School life: North Halifax team worked hard in Tanzania

The two groups hiked over 4000 feet to the top of Mount Meru
The two groups hiked over 4000 feet to the top of Mount Meru

For four weeks during the summer holidays, thirty-two students and three staff took part in a Camps International expedition to Tanzania. In preparation for the trip, students took part in numerous fundraising activities and worked very hard to raise the money needed for the expedition.

The journey began in Moshi with students engaging in a range of cultural activities and spending time working on improvements to school buildings near to the cam we were staying in.

While staying at the first camp in Moshi, students learned how to make a local dish with beef and bananas. The students learned how the farmers prepare their land for planting banana trees and grow their crops. They also learned about how to peel and prepare the bananas and collect water from a local river in buckets on their heads.

The NHGS students also got to play football against some of the local school students and managed to do Mr Langhorn proud by gaining a 4-2 victory.

The next part of the journey involved going on safari and camping out in the bush.
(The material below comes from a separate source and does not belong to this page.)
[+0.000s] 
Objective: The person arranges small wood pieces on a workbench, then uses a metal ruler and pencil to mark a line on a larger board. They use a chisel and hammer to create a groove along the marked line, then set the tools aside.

The party managed to see animals ranging from elephants to vultures and took part in bush crafts and learnt how to hunt, kill and cook their own prey.

From safari, the group moved onto the trekking phase of their expedition. This was the most gruelling phase of the journey and saw the group ascend 4,566 feet to the top of Mount Meru.

After trekking came the more sedate and serene surroundings of Camp Tanga. This saw students enjoy time by the beach and take part in projects to help the local community. This involved building mud houses, making school furniture and marine conservation.

Throughout the journey the students were a credit to the school and conducted themselves impeccably. All who attended will take away memories that will stay with them for the rest of their lives, and more memories will potentially be made in South America in 2018.